Fantasy Filmfest Nights

Auf keinen Film der diesjährigen Fantasy Filmfest Nights dürften Fans schon so lange warten wie auf »German Angst«. Der Grund: die Rückkehr des unvergleichlichen Jörg Buttgereit zur Kinofilmregie nach über zwanzig Jahren. Nach »Schramm« (1993) wollte er einfach nicht mehr den Freundeskreis und sich selbst für seine Kunst ausbeuten, konnte von den hiesigen Zensur-, Verzeihung: Förderinstanzen allerdings keine Gelder akquirieren. Daher zog er sich ins Radio und ins Theater zurück (gerade in Dortmund zu sehen: »Nosferatu lebt!«), mit gelegentlichen Ausflügen ins Dokumentar-Fernsehen. Wie »Final Girl«, Buttgereits Beitrag zum Episodenfilm »German Angst«, zeigt: Er hat nichts verlernt — die Stimmung ist unendlich morbide, die Sonne scheint schön wie nie, wo der Albtraum Alltag aufhört und die Rachephantasie beginnt: wer weiß.

 

Die kontroverseste Episode von »German Angst« ist allerdings »Make a Wish« von Michal Kosakowski, in der zwei taubstumme Polen von einer deutsch-englischen Neonazibagage gequält und misshandelt werden. Wie Buttgereit das Werk seines Kollegen klug analysierte: Man merkt sehr schnell, dass die beiden keine Chance haben und dass alles nur noch Schmerz und Schrecken ist. Bei der Uraufführung des Films vor einigen Wochen auf dem Festival von Rotterdam wollte ein aufgebrachter Zuschauer Kosakowski während der Vorführung attackieren, während sich das Festival mit Hassbriefen aufgebrachter Bürger herumschlagen durfte.

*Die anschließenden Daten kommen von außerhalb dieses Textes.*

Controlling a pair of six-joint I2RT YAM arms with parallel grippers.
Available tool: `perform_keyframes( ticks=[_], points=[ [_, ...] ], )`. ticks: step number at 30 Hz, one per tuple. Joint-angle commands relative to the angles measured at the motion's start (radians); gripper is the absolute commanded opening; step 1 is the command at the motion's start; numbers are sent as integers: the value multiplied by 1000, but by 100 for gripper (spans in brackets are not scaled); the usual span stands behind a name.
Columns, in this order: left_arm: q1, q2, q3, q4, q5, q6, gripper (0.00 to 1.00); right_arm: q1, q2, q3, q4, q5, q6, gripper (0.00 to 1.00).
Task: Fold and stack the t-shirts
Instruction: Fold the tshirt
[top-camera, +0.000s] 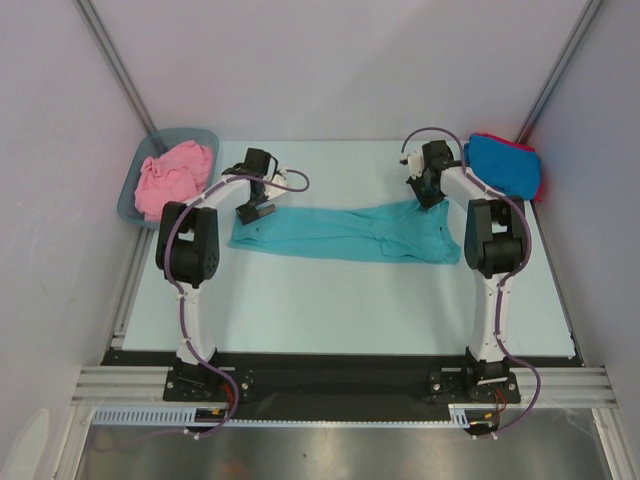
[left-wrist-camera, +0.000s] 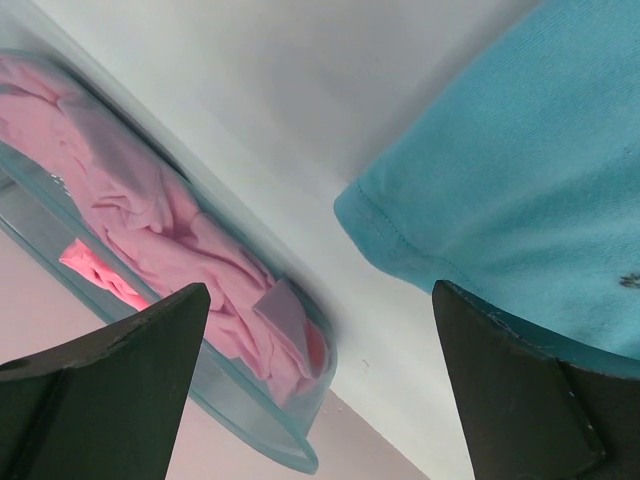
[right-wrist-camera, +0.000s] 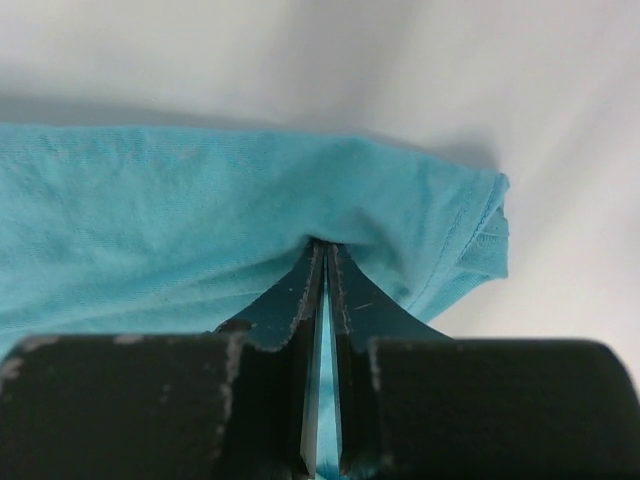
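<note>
A teal t-shirt (top-camera: 350, 232) lies stretched in a long band across the middle of the table. My left gripper (top-camera: 256, 212) is open at its left end, jaws wide apart; the shirt's hem (left-wrist-camera: 520, 180) lies by the right finger (left-wrist-camera: 530, 390). My right gripper (top-camera: 428, 196) is shut on the teal shirt's far right edge, cloth (right-wrist-camera: 250, 220) pinched between the fingertips. A pink t-shirt (top-camera: 172, 176) lies crumpled in the tub (top-camera: 130, 192) and shows in the left wrist view (left-wrist-camera: 150, 220). A bright blue t-shirt (top-camera: 502, 164) lies on a red one (top-camera: 538, 182) at the back right.
The grey-blue tub sits at the table's back left corner, close to my left gripper (left-wrist-camera: 318, 330). The blue and red stack is right behind my right arm. Cage posts stand at both back corners.
</note>
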Motion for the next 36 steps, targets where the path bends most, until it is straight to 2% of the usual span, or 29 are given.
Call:
perform_keyframes(
  ticks=[1,12,19,24,31,35,36],
  points=[
    [-5,19,26,1,-15,28,100,-22,51,24,40,44,5,9],
    [-14,110,93,3,-75,45,100,-46,77,24,45,85,-45,9],
    [-23,110,58,3,-111,61,100,-77,117,42,51,125,-99,10],
    [-28,99,53,-2,-138,74,100,-77,88,50,31,122,-121,11],
    [-29,81,56,-11,-144,78,100,-19,-26,151,-93,-22,-116,36],
    [-36,81,59,-14,-145,68,100,30,-48,238,-135,-77,-95,35],
    [-37,79,59,-12,-144,65,100,43,-41,267,-145,-100,-87,26]
  ],
)
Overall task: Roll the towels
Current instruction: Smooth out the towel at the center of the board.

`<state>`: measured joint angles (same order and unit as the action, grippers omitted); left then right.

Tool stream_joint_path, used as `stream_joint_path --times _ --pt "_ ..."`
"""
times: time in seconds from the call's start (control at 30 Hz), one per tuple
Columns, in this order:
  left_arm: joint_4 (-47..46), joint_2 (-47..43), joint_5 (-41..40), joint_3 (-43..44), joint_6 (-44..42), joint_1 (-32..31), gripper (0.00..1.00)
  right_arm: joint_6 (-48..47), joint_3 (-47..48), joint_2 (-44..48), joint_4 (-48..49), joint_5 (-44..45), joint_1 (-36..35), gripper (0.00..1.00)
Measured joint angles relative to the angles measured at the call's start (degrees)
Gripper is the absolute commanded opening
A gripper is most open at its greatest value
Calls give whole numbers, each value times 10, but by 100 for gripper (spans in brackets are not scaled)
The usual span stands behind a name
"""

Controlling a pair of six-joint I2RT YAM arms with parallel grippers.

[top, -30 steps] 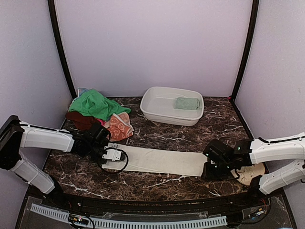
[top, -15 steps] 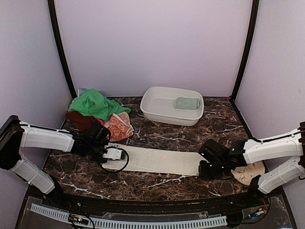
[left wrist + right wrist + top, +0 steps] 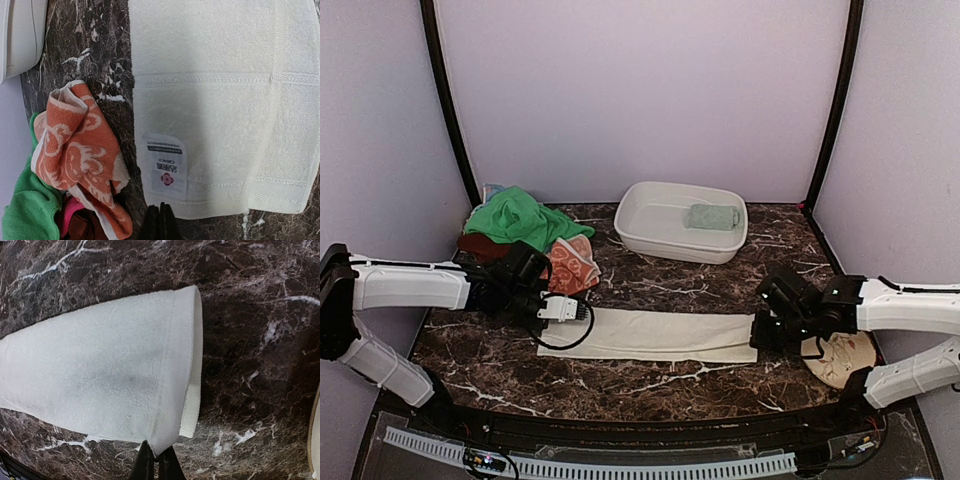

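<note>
The large cream-white towel (image 3: 650, 335) lies as a long folded strip across the marble table; it also shows in the left wrist view (image 3: 220, 100) and in the right wrist view (image 3: 100, 375). My left gripper (image 3: 560, 310) is shut at its left hem, just below the label (image 3: 165, 165); the shut tips (image 3: 160, 220) overlap the hem. My right gripper (image 3: 762, 335) is shut on the towel's right near corner (image 3: 155, 460), which is raised slightly. The bright green towel (image 3: 515, 220) and the orange swirl towel (image 3: 570, 265) are piled at back left. The small sage-green towel (image 3: 712, 216) lies rolled in the basin.
The white plastic basin (image 3: 650, 240) stands at back centre. A round cream plate (image 3: 845, 358) lies at right, close behind my right gripper. A dark red cloth (image 3: 485, 248) sits under the green towel. Purple walls enclose three sides.
Both grippers moved away from the near edge, carrying the cream-white towel's ends. The strip now lies straighter and farther back. The right gripper shifted right, uncovering more of the plate.
</note>
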<state>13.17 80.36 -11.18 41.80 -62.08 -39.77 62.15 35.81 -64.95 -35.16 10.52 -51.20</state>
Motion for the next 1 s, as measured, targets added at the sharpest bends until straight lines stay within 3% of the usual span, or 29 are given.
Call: stream_joint_path --times 0.07,0.2,0.3,0.8,1.0 --pt "4 -8 1 6 2 0 0 -8 7 11 -9 3 16 0" --pt "34 -12 15 14 7 0 23 -21 15 14 -22 7 29 0" --pt "75 -12 38 13 11 0 32 -29 22 8 -28 7 30 0" --pt "60 23 58 -26 12 -6 30 -57 69 -11 -45 6 43 0" --pt "41 31 56 -25 14 -6 18 -60 69 -11 -50 1 47 0"
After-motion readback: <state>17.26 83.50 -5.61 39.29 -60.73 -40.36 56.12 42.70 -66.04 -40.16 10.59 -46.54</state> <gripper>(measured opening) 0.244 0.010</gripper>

Erwähnt wurde nämlich noch nicht, dass es in »Make a Wish« auch eine Erzählebene gibt, die ein Nazimassaker an polnischen Zivilisten zeigt — dargestellt von einer auf den Warschauer Ghettoaufstand spezialisierten polnischen Reenactment-Gruppe. Da kommt allerhand zusammen. Wie gut, dass einen Andreas Marschall dann gewohnt knallig in der abschließenden Episode »Alraune« wieder auf die Somawogen des verspielt-blutigen Genrekinos hebt.

 

Neben »German Angst« bieten die insgesamt zehn Filme der Fantasy Filmfest Nights auch sonst noch allerhand Ergötzliches der blutigeren Art. Erwähnt seien hier vor allem Alberto Rodríguez’ brütend sinistrer Noir »Marshland«, Kevin Smiths abstruser »Tusk« und Jonas Govaerts so grimmiger wie alberner »Cub«. So lässt sich schön die Wartezeit auf das große Fantasy Filmfest im Sommer verkürzen.